▶ PROBLEM TO SOLVE:
Repeat the material exactly, leaving no line out.

--

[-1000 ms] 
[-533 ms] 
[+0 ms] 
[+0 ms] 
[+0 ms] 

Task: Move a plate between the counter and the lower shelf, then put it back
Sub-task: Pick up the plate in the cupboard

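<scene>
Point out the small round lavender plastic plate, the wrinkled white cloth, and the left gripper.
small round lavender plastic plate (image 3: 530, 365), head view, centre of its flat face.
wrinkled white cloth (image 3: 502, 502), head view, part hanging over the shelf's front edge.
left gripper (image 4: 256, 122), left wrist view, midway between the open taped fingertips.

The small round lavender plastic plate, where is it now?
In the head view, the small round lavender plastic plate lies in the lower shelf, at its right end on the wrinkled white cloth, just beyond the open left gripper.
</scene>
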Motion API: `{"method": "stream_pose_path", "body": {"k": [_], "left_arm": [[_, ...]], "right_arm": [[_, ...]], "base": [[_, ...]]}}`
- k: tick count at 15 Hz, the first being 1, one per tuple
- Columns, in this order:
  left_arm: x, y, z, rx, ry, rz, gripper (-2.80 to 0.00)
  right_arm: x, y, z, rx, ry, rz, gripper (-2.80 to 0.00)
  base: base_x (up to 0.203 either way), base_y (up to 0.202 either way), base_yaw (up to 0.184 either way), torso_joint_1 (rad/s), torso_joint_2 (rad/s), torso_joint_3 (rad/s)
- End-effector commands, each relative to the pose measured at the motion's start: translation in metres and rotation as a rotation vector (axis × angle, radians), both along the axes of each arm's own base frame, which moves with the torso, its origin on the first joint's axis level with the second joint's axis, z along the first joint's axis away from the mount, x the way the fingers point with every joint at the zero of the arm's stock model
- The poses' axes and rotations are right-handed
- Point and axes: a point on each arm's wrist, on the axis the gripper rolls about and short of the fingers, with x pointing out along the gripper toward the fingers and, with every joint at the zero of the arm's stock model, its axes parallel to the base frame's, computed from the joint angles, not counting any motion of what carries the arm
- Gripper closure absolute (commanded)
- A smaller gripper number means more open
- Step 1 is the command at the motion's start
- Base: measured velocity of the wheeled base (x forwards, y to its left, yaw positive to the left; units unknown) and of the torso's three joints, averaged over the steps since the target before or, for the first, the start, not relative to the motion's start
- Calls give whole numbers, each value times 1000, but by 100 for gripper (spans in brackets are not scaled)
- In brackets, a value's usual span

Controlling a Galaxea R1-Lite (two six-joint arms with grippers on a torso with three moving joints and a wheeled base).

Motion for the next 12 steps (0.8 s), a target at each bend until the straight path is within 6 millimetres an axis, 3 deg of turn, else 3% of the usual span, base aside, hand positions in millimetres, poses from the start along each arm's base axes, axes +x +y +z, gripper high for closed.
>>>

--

▶ EXERCISE OUTPUT:
[-1000 ms] 
[-533 ms] 
[+0 ms] 
[+0 ms] 
[+0 ms] 

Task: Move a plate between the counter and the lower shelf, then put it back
Sub-task: Pick up the plate in the cupboard

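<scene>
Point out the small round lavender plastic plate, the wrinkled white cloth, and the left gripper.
small round lavender plastic plate (image 3: 530, 365), head view, centre of its flat face.
wrinkled white cloth (image 3: 502, 502), head view, part hanging over the shelf's front edge.
left gripper (image 4: 256, 122), left wrist view, midway between the open taped fingertips.

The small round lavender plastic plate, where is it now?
In the head view, the small round lavender plastic plate lies in the lower shelf, at its right end on the wrinkled white cloth, just beyond the open left gripper.
</scene>
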Motion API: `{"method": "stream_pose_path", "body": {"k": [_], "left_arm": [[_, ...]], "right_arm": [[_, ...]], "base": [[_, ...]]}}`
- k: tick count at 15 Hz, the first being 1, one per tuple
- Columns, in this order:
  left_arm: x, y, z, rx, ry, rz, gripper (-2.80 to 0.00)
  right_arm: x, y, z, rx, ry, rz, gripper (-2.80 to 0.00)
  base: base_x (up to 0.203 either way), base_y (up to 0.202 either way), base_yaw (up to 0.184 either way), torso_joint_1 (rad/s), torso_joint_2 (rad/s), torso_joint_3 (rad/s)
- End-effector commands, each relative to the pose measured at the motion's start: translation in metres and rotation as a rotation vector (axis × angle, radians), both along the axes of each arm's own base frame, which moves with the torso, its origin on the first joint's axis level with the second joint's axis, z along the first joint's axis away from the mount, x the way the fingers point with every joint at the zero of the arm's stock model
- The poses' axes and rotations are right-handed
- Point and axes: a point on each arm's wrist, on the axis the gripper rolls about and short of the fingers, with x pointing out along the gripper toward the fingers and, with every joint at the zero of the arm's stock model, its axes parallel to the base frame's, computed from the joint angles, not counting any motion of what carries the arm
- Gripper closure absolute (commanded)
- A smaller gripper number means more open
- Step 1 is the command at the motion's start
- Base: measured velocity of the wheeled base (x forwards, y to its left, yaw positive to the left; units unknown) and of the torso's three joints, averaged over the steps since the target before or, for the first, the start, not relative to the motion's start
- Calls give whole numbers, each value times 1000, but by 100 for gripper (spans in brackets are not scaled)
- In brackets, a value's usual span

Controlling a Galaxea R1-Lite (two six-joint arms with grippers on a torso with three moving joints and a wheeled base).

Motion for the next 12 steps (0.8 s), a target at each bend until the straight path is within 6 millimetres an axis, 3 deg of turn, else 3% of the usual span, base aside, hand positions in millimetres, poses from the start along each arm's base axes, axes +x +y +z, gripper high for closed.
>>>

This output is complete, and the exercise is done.